Шрифт:
Закладка:
— Что же дальше, Эмми? — спросила та.
— Ну подошла я к крыльцу и остановилась, а он говорит: «Ты где была?» А я говорю: «Не твое дело!». А он говорит: «Ах ты, шлюха, я тебя до смерти изобью!» А я говорю: «Попробуй, тронь!» Но он меня не тронул. Дотронься он только до меня, я бы, наверно, его убила. Он пошел в дом, и я пошла, оделась, связала вещи в узелок и ушла. Так с тех пор и не возвращалась.
— Что же ты делала?
— Нашла место у портнихи, у миссис Миллер. Она мне и спать позволила в мастерской, пока денег не заработаю. Но я там и трех дней не пробыла, как вдруг пришел сам мистер Мэгон.
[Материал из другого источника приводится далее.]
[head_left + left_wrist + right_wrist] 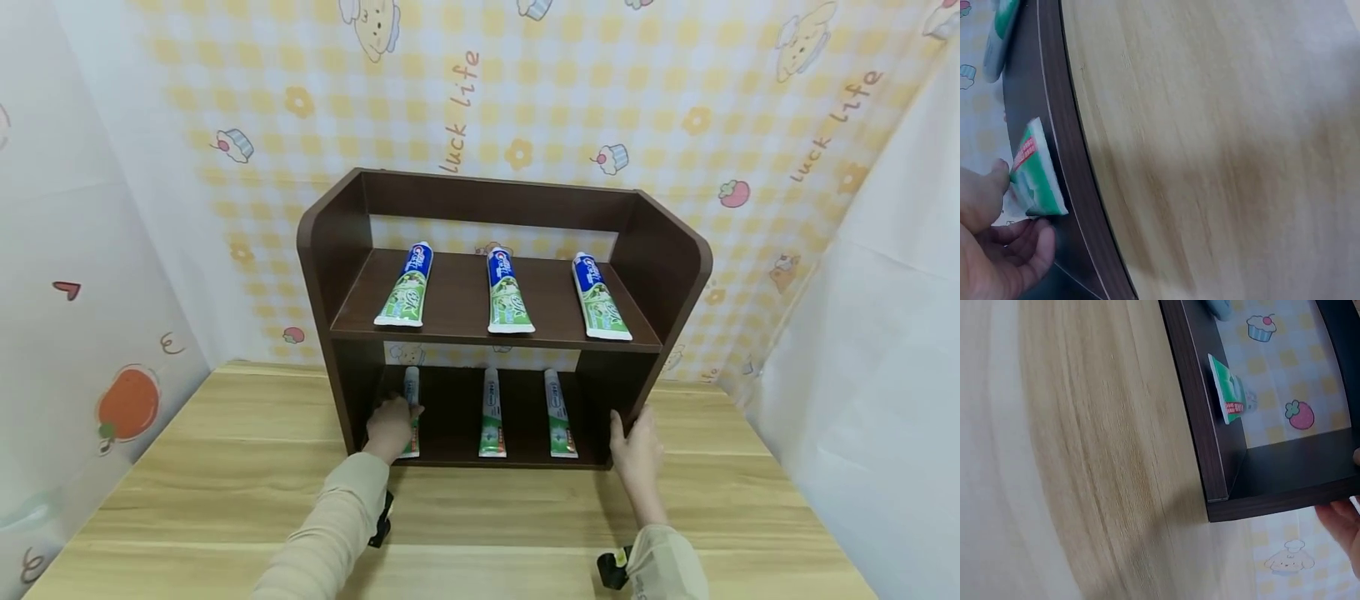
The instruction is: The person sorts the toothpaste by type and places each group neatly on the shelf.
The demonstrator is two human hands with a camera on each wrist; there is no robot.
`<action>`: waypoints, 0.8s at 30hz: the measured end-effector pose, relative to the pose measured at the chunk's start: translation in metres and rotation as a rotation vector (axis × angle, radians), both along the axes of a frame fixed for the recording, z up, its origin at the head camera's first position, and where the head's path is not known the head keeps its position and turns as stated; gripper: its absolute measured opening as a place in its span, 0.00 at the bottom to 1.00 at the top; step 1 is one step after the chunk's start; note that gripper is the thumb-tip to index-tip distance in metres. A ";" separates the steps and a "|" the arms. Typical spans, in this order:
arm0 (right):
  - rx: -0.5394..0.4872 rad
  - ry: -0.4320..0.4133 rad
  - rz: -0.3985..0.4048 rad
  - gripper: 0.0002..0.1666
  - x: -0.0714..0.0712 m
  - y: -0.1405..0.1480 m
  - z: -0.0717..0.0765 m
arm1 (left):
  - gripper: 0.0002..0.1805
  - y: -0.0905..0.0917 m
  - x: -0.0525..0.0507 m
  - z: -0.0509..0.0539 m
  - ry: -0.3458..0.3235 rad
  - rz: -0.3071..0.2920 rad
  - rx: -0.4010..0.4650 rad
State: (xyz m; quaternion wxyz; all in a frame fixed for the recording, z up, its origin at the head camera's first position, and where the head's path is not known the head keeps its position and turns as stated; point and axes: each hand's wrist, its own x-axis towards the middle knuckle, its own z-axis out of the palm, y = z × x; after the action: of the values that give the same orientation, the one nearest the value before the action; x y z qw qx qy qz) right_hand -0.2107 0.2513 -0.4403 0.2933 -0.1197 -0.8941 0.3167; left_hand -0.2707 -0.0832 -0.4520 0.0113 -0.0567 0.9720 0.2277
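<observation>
A dark brown two-tier shelf (480,338) stands on the table. On its lower tier, my left hand (390,427) holds the leftmost grey-and-green toothpaste tube (412,385), hiding part of it. The left wrist view shows the thumb and curled fingers about that tube's green end (1044,178). My right hand (639,450) grips the front edge of the right side panel (667,283), thumb inside and fingers outside. Two similar tubes lie on the lower tier, one in the middle (492,417) and one at the right (558,417).
Three blue-and-green toothpaste tubes lie spaced along the upper tier: left (407,287), middle (507,292) and right (600,296). The wood-grain table (495,517) extends in front of the shelf. Behind hangs a yellow checked cloth (525,108) with cartoon prints.
</observation>
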 end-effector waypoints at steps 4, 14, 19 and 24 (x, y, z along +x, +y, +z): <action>0.002 0.020 0.030 0.13 -0.001 -0.001 -0.001 | 0.30 -0.002 0.010 0.007 0.050 0.005 -0.043; -0.104 -0.126 0.089 0.17 0.011 0.001 0.004 | 0.24 0.001 0.026 0.011 0.171 -0.091 -0.022; -0.133 -0.137 0.116 0.16 0.018 0.003 0.002 | 0.19 0.000 0.041 0.016 0.261 -0.139 -0.053; -0.130 -0.204 0.155 0.16 0.028 0.006 0.003 | 0.19 0.001 0.054 0.021 0.275 -0.166 -0.020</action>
State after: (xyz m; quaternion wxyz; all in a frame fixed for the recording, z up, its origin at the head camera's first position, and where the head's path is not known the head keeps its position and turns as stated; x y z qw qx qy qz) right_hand -0.1831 0.2571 -0.4375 0.1671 -0.1006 -0.9034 0.3819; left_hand -0.2166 -0.0823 -0.4314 -0.1035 0.0556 0.9680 0.2219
Говорит: Дональд ему все про нас рассказал, и Дональд ушел на войну, а он пришел за мной. С тех пор я у него и живу. Дональда я больше так и не видела, а теперь он меня не узнает.
— Бедная девочка! — сказала миссис Пауэрс. Она подняла голову Эмми: у той лицо было спокойное, просветленное. Гостья уже не чувствовала своего превосходства над девушкой. Вдруг Эмми вскочила на ноги, схватила чиненую одежду. — Погоди, Эмми! — сказала гостья, но Эмми уже убежала.
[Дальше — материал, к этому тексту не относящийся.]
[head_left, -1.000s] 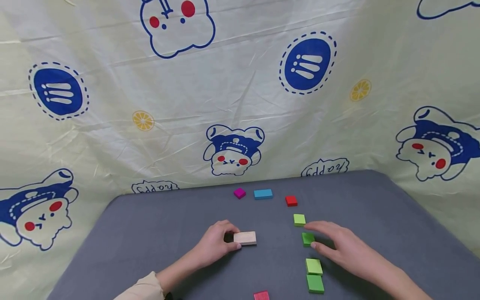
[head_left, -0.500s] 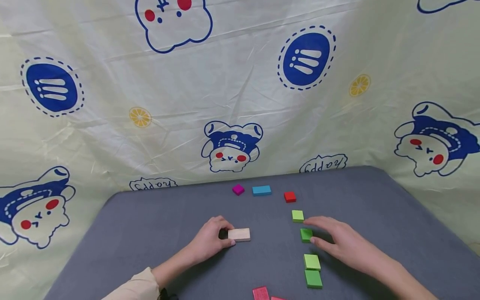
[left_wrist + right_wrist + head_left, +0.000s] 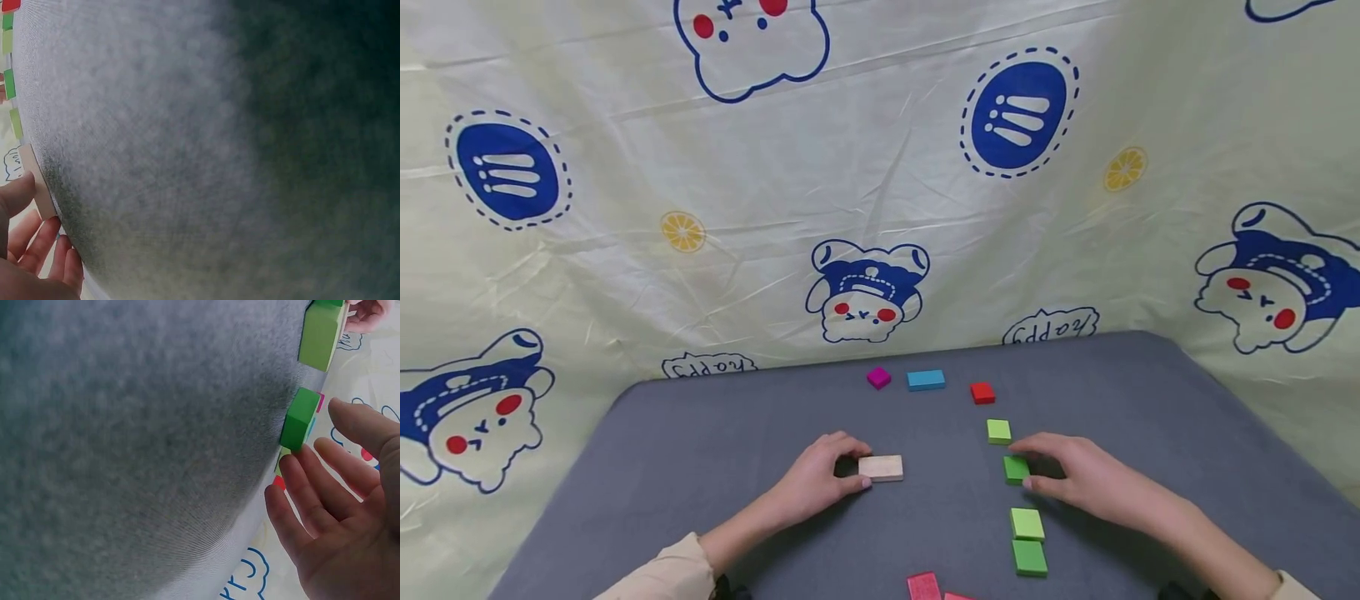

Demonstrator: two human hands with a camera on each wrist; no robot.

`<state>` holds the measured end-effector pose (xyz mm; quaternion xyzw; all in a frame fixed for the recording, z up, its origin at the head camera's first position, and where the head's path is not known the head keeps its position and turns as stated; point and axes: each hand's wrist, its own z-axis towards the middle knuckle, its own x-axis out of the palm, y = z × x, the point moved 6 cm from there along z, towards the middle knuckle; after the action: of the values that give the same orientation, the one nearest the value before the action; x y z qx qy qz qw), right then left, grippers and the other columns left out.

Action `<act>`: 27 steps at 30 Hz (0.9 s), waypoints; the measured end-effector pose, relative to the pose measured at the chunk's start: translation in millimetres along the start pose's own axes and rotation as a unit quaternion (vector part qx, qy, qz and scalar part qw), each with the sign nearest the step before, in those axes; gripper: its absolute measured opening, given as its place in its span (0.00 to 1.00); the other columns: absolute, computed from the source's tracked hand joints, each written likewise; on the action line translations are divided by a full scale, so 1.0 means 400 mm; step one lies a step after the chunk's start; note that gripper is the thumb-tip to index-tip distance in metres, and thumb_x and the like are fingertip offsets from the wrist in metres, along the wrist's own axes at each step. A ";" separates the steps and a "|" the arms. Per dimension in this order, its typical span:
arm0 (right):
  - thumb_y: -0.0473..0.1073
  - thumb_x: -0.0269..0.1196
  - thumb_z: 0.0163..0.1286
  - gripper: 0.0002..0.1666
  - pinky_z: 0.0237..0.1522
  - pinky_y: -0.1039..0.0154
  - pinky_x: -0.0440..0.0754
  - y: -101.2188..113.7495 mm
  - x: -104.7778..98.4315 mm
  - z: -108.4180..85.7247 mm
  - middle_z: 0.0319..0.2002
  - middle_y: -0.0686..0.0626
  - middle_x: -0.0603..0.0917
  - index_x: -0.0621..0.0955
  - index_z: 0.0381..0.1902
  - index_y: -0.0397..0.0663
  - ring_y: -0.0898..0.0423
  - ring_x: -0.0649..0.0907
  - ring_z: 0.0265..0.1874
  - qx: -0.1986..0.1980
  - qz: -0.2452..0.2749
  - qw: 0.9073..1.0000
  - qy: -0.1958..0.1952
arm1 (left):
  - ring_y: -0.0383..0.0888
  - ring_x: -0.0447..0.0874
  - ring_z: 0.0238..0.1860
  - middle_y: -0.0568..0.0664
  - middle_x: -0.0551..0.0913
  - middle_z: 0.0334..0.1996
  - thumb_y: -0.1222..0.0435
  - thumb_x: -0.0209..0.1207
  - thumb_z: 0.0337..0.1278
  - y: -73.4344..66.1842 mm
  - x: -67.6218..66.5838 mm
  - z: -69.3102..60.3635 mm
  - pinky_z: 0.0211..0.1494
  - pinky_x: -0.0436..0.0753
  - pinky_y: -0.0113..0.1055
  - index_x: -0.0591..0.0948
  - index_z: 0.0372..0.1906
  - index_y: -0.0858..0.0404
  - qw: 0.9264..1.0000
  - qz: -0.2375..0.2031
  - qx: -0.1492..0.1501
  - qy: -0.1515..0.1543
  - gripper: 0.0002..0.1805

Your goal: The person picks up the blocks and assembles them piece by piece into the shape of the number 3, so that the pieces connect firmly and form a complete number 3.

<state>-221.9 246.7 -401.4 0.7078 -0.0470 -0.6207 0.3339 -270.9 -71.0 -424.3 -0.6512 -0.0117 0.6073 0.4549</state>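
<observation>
My left hand (image 3: 816,479) holds a pale wooden block (image 3: 883,468) by its left end, thumb on the near side and fingers at the far side; the left wrist view shows the thumb against this block (image 3: 39,187). On the right, my right hand (image 3: 1093,477) has its thumb and fingertips spread beside a dark green block (image 3: 1016,471). In the right wrist view a gap shows between the thumb and that green block (image 3: 300,419), with the fingertips close to its end. A light green block (image 3: 998,432) lies just beyond the right fingertips.
Nearer me lie another light green block (image 3: 1027,524) and a green block (image 3: 1030,558). Toward the back are a red block (image 3: 982,393), a blue block (image 3: 926,380) and a magenta block (image 3: 878,377). A pinkish-red block (image 3: 923,586) sits at the front. A patterned curtain (image 3: 737,283) hangs behind the table.
My left hand has shifted a little left with the wooden block. My right thumb and fingers have come slightly closer to the dark green block. The head view has tilted slightly.
</observation>
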 end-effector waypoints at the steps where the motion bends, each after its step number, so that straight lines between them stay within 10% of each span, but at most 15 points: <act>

Миссис Пауэрс закурила сигарету и медленно затянулась, разглядывая большую, сумрачную комнату с разнокалиберной мебелью. Потом встала, чтобы задернуть занавески. Дождь перестал, длинные копья солнца, пронзая безукоризненно промытый воздух, высекали искры из мокрых деревьев.
Она потушила сигарету и, спускаясь по лестнице, увидела чужую удалявшуюся спину, и ректор, обернувшись от двери, сказал, глядя на нее безнадежными глазами.
— Он не очень надеется, что зрение вернется к Дональду.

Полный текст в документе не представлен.